:: GOAL OF THE EXERCISE ::
Please transcribe all of the records precisely.
------ DATA SUPPLIED ------
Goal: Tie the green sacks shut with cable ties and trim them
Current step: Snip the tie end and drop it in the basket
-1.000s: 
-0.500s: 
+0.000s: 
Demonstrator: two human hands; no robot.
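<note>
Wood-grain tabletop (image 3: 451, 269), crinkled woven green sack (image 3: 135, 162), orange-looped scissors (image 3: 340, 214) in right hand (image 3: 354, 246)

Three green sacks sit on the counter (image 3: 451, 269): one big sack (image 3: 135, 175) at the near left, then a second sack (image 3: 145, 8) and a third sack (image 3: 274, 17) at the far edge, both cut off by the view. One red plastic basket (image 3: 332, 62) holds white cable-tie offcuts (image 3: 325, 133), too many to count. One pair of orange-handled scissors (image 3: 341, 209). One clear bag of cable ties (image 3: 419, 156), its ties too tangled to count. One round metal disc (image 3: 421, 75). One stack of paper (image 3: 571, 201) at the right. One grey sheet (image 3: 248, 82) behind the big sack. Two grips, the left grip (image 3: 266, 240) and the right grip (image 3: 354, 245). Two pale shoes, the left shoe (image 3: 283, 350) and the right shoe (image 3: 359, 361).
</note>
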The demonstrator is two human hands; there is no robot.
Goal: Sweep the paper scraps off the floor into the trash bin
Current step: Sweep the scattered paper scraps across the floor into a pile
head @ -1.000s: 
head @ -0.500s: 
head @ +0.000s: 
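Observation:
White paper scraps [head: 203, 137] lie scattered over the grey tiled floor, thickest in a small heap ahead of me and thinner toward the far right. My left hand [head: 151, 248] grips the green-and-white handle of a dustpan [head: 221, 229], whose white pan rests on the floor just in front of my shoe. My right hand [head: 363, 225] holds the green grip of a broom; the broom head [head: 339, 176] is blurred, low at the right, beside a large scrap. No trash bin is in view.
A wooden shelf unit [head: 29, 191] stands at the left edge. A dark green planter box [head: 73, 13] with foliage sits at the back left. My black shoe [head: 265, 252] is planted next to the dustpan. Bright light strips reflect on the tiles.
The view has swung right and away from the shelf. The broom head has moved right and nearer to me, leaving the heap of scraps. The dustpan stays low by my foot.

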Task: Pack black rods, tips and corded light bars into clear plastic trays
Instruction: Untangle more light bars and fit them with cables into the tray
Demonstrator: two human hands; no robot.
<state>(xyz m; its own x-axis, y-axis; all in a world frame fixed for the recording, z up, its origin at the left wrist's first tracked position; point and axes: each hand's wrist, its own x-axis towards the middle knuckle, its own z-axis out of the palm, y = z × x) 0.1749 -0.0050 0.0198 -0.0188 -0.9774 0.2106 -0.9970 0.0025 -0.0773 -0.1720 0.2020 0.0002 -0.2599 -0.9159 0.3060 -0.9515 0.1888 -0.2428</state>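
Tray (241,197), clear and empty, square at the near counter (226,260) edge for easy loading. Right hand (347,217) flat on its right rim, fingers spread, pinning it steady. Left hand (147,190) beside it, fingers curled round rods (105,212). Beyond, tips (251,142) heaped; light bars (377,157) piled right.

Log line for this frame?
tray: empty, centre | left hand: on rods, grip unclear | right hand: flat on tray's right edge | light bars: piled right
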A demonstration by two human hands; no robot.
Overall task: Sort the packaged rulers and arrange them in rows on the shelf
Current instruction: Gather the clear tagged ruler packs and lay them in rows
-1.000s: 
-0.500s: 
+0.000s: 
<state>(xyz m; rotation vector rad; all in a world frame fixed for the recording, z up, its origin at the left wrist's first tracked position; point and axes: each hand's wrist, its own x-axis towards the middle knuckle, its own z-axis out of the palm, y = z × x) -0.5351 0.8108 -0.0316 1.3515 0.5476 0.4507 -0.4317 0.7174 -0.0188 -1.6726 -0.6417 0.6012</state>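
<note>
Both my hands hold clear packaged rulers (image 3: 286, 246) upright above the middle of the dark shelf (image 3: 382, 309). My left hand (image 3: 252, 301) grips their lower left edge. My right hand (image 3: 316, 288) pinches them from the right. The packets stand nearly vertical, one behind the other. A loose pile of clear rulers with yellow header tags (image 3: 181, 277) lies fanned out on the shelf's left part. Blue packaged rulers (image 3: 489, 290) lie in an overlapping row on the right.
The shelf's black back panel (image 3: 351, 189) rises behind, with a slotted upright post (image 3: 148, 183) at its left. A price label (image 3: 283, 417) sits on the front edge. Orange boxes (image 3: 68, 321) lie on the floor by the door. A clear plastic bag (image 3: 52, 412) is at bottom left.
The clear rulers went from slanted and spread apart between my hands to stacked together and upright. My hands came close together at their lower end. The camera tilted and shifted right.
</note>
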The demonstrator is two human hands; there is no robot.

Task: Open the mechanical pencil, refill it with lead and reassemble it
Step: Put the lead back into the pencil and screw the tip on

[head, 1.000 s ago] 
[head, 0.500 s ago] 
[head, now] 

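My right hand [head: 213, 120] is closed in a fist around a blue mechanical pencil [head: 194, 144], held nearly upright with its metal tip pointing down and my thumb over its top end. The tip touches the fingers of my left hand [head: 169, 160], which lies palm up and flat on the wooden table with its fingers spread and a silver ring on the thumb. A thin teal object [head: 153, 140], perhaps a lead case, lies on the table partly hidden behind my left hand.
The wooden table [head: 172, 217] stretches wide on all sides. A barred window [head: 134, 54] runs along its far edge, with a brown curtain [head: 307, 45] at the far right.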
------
:: EXPECTED ANSWER ::
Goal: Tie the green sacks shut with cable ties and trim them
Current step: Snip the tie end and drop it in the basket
-1.000s: 
-0.500s: 
+0.000s: 
Demonstrator: two human hands; no robot.
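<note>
Wood-grain tabletop (image 3: 451, 269), crinkled woven green sack (image 3: 135, 162), orange-looped scissors (image 3: 340, 214) in right hand (image 3: 354, 246)

Three green sacks sit on the counter (image 3: 451, 269): one big sack (image 3: 135, 175) at the near left, then a second sack (image 3: 145, 8) and a third sack (image 3: 274, 17) at the far edge, both cut off by the view. One red plastic basket (image 3: 332, 62) holds white cable-tie offcuts (image 3: 325, 133), too many to count. One pair of orange-handled scissors (image 3: 341, 209). One clear bag of cable ties (image 3: 419, 156), its ties too tangled to count. One round metal disc (image 3: 421, 75). One stack of paper (image 3: 571, 201) at the right. One grey sheet (image 3: 248, 82) behind the big sack. Two grips, the left grip (image 3: 266, 240) and the right grip (image 3: 354, 245). Two pale shoes, the left shoe (image 3: 283, 350) and the right shoe (image 3: 359, 361).
</note>
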The demonstrator is two human hands; there is no robot.
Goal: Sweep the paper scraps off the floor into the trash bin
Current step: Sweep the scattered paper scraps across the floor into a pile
head @ -1.000s: 
head @ -0.500s: 
head @ +0.000s: 
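Observation:
White paper scraps [head: 203, 137] lie scattered over the grey tiled floor, thickest in a small heap ahead of me and thinner toward the far right. My left hand [head: 151, 248] grips the green-and-white handle of a dustpan [head: 221, 229], whose white pan rests on the floor just in front of my shoe. My right hand [head: 363, 225] holds the green grip of a broom; the broom head [head: 339, 176] is blurred, low at the right, beside a large scrap. No trash bin is in view.
A wooden shelf unit [head: 29, 191] stands at the left edge. A dark green planter box [head: 73, 13] with foliage sits at the back left. My black shoe [head: 265, 252] is planted next to the dustpan. Bright light strips reflect on the tiles.
The view has swung right and away from the shelf. The broom head has moved right and nearer to me, leaving the heap of scraps. The dustpan stays low by my foot.
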
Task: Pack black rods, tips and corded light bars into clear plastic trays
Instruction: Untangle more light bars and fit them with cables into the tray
Demonstrator: two human hands; no robot.
<state>(xyz m; its own x-axis, y-axis; all in a world frame fixed for the recording, z up, its origin at the left wrist's first tracked position; point and axes: each hand's wrist, its own x-axis towards the middle knuckle, its own z-axis out of the palm, y = z × x) 0.1749 -0.0050 0.0198 -0.0188 -0.9774 0.2106 -0.9970 0.0025 -0.0773 -0.1720 0.2020 0.0002 -0.2599 -0.9159 0.3060 -0.9515 0.1888 -0.2428</state>
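Tray (241,197), clear and empty, square at the near counter (226,260) edge for easy loading. Right hand (347,217) flat on its right rim, fingers spread, pinning it steady. Left hand (147,190) beside it, fingers curled round rods (105,212). Beyond, tips (251,142) heaped; light bars (377,157) piled right.

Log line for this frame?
tray: empty, centre | left hand: on rods, grip unclear | right hand: flat on tray's right edge | light bars: piled right
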A demonstration by two human hands; no robot.
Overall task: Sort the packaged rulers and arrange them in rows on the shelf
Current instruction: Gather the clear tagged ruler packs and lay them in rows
-1.000s: 
-0.500s: 
+0.000s: 
<state>(xyz m; rotation vector rad; all in a world frame fixed for the recording, z up, its origin at the left wrist's first tracked position; point and axes: each hand's wrist, its own x-axis towards the middle knuckle, its own z-axis out of the palm, y = z × x) -0.5351 0.8108 -0.0316 1.3515 0.5476 0.4507 -0.4317 0.7174 -0.0188 -1.6726 -0.6417 0.6012</state>
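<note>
Both my hands hold clear packaged rulers (image 3: 286, 246) upright above the middle of the dark shelf (image 3: 382, 309). My left hand (image 3: 252, 301) grips their lower left edge. My right hand (image 3: 316, 288) pinches them from the right. The packets stand nearly vertical, one behind the other. A loose pile of clear rulers with yellow header tags (image 3: 181, 277) lies fanned out on the shelf's left part. Blue packaged rulers (image 3: 489, 290) lie in an overlapping row on the right.
The shelf's black back panel (image 3: 351, 189) rises behind, with a slotted upright post (image 3: 148, 183) at its left. A price label (image 3: 283, 417) sits on the front edge. Orange boxes (image 3: 68, 321) lie on the floor by the door. A clear plastic bag (image 3: 52, 412) is at bottom left.
The clear rulers went from slanted and spread apart between my hands to stacked together and upright. My hands came close together at their lower end. The camera tilted and shifted right.
</note>
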The demonstrator is two human hands; there is no robot.

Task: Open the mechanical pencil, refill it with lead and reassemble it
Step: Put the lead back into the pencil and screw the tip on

[head, 1.000 s ago] 
[head, 0.500 s ago] 
[head, now] 

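My right hand [head: 213, 120] is closed in a fist around a blue mechanical pencil [head: 194, 144], held nearly upright with its metal tip pointing down and my thumb over its top end. The tip touches the fingers of my left hand [head: 169, 160], which lies palm up and flat on the wooden table with its fingers spread and a silver ring on the thumb. A thin teal object [head: 153, 140], perhaps a lead case, lies on the table partly hidden behind my left hand.
The wooden table [head: 172, 217] stretches wide on all sides. A barred window [head: 134, 54] runs along its far edge, with a brown curtain [head: 307, 45] at the far right.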

Work on this exercise is done.